(Work task)
Set it all down exactly, every record and every line.

(Recorded information)
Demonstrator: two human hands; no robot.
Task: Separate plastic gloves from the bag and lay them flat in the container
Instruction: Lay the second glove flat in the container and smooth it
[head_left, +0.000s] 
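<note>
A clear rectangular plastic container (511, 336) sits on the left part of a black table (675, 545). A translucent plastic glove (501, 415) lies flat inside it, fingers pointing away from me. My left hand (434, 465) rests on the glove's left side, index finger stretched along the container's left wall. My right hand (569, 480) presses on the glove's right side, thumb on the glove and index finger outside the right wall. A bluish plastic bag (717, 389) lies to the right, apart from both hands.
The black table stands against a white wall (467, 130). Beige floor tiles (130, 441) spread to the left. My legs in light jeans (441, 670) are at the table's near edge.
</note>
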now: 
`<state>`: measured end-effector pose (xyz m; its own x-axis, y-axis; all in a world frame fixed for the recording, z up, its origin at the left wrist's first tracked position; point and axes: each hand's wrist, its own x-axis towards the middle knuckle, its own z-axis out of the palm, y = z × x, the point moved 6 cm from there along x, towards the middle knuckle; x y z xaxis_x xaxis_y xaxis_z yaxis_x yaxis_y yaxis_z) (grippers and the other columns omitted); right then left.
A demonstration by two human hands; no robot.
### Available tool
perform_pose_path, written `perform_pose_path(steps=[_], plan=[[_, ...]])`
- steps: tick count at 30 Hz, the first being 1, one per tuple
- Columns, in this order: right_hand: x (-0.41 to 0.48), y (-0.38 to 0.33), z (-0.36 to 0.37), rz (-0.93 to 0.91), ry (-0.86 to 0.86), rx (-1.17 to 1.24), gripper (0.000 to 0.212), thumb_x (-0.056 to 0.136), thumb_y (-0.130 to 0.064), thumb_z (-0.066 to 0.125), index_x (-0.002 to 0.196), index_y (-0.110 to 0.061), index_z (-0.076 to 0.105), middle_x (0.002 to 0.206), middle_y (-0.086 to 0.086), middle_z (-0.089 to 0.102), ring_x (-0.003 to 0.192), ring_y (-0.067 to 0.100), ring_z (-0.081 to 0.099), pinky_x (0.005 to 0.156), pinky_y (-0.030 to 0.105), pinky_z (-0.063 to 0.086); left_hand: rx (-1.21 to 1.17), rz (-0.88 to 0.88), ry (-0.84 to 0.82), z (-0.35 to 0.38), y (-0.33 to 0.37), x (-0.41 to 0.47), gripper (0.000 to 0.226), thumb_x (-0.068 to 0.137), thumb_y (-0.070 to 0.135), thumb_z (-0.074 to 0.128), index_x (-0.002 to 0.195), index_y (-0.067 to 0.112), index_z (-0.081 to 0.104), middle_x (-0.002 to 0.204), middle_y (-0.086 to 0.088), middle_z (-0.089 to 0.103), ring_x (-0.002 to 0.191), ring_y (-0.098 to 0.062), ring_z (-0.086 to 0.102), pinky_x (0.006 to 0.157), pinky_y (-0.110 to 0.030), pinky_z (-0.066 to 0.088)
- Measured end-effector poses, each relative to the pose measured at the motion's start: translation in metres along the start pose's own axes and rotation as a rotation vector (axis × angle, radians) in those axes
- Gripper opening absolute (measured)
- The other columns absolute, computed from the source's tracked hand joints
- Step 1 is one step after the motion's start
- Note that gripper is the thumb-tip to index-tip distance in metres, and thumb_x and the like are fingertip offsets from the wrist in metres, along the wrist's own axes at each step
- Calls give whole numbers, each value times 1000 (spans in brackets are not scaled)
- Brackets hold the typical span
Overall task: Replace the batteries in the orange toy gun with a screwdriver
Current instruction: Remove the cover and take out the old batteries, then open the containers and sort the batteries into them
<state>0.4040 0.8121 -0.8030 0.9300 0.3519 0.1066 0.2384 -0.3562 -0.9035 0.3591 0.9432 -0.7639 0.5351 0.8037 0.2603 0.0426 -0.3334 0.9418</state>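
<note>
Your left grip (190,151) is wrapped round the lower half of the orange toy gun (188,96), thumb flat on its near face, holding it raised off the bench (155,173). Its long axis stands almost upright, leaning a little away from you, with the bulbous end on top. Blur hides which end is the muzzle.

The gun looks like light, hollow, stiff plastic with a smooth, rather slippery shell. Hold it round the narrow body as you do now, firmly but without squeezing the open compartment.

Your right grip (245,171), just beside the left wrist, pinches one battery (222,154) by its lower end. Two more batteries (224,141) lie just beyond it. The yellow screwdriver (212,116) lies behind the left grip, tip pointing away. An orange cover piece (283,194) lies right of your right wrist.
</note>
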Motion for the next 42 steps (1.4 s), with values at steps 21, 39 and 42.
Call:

(Exercise result)
Demonstrator: two human hands; no robot.
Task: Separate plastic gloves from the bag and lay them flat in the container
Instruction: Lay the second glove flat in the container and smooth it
[head_left, +0.000s] 
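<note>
A clear rectangular plastic container (511, 336) sits on the left part of a black table (675, 545). A translucent plastic glove (501, 415) lies flat inside it, fingers pointing away from me. My left hand (434, 465) rests on the glove's left side, index finger stretched along the container's left wall. My right hand (569, 480) presses on the glove's right side, thumb on the glove and index finger outside the right wall. A bluish plastic bag (717, 389) lies to the right, apart from both hands.
The black table stands against a white wall (467, 130). Beige floor tiles (130, 441) spread to the left. My legs in light jeans (441, 670) are at the table's near edge.
</note>
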now: 
`<state>`: measured end-effector pose (xyz m; its own x-axis, y-axis; all in a world frame fixed for the recording, z up, its origin at the left wrist's first tracked position; point and axes: each hand's wrist, its own x-axis towards the middle knuckle, its own z-axis out of the palm, y = z × x, the point moved 6 cm from there along x, towards the middle knuckle; x y z xaxis_x xaxis_y xaxis_z yaxis_x yaxis_y yaxis_z) (grippers and the other columns omitted); right then left.
A demonstration by two human hands; no robot.
### Available tool
perform_pose_path, written `perform_pose_path(steps=[_], plan=[[_, ...]])`
- steps: tick count at 30 Hz, the first being 1, one per tuple
- Columns, in this order: right_hand: x (-0.41 to 0.48), y (-0.38 to 0.33), z (-0.36 to 0.37), rz (-0.93 to 0.91), ry (-0.86 to 0.86), rx (-1.17 to 1.24), gripper (0.000 to 0.212), thumb_x (-0.056 to 0.136), thumb_y (-0.130 to 0.064), thumb_z (-0.066 to 0.125), index_x (-0.002 to 0.196), index_y (-0.110 to 0.061), index_z (-0.076 to 0.105), middle_x (0.002 to 0.206), middle_y (-0.086 to 0.086), middle_z (-0.089 to 0.102), ring_x (-0.003 to 0.192), ring_y (-0.067 to 0.100), ring_z (-0.081 to 0.099), pinky_x (0.005 to 0.156), pinky_y (-0.030 to 0.105), pinky_z (-0.063 to 0.086); left_hand: rx (-1.21 to 1.17), rz (-0.88 to 0.88), ry (-0.84 to 0.82), z (-0.35 to 0.38), y (-0.33 to 0.37), x (-0.41 to 0.47), gripper (0.000 to 0.226), thumb_x (-0.068 to 0.137), thumb_y (-0.070 to 0.135), thumb_z (-0.074 to 0.128), index_x (-0.002 to 0.195), index_y (-0.067 to 0.112), index_z (-0.081 to 0.104), middle_x (-0.002 to 0.204), middle_y (-0.086 to 0.088), middle_z (-0.089 to 0.103), ring_x (-0.002 to 0.191), ring_y (-0.098 to 0.062), ring_z (-0.086 to 0.102), pinky_x (0.006 to 0.157), pinky_y (-0.110 to 0.030), pinky_z (-0.066 to 0.088)
- Measured end-effector poses, each relative to the pose measured at the motion's start: translation in metres along the start pose's own axes and rotation as a rotation vector (axis × angle, radians) in those axes
- Gripper opening absolute (measured)
- The other columns absolute, computed from the source's tracked hand joints
- Step 1 is one step after the motion's start
- Note that gripper is the thumb-tip to index-tip distance in metres, and thumb_x and the like are fingertip offsets from the wrist in metres, along the wrist's own axes at each step
- Calls give whole numbers, each value times 1000 (spans in brackets are not scaled)
- Brackets hold the typical span
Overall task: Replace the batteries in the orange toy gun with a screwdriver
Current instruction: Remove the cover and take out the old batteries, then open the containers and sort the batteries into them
<state>0.4040 0.8121 -0.8030 0.9300 0.3519 0.1066 0.2384 -0.3562 -0.9035 0.3591 0.9432 -0.7639 0.5351 0.8037 0.2603 0.0426 -0.3334 0.9418</state>
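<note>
Your left grip (190,151) is wrapped round the lower half of the orange toy gun (188,96), thumb flat on its near face, holding it raised off the bench (155,173). Its long axis stands almost upright, leaning a little away from you, with the bulbous end on top. Blur hides which end is the muzzle.

The gun looks like light, hollow, stiff plastic with a smooth, rather slippery shell. Hold it round the narrow body as you do now, firmly but without squeezing the open compartment.

Your right grip (245,171), just beside the left wrist, pinches one battery (222,154) by its lower end. Two more batteries (224,141) lie just beyond it. The yellow screwdriver (212,116) lies behind the left grip, tip pointing away. An orange cover piece (283,194) lies right of your right wrist.
</note>
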Motion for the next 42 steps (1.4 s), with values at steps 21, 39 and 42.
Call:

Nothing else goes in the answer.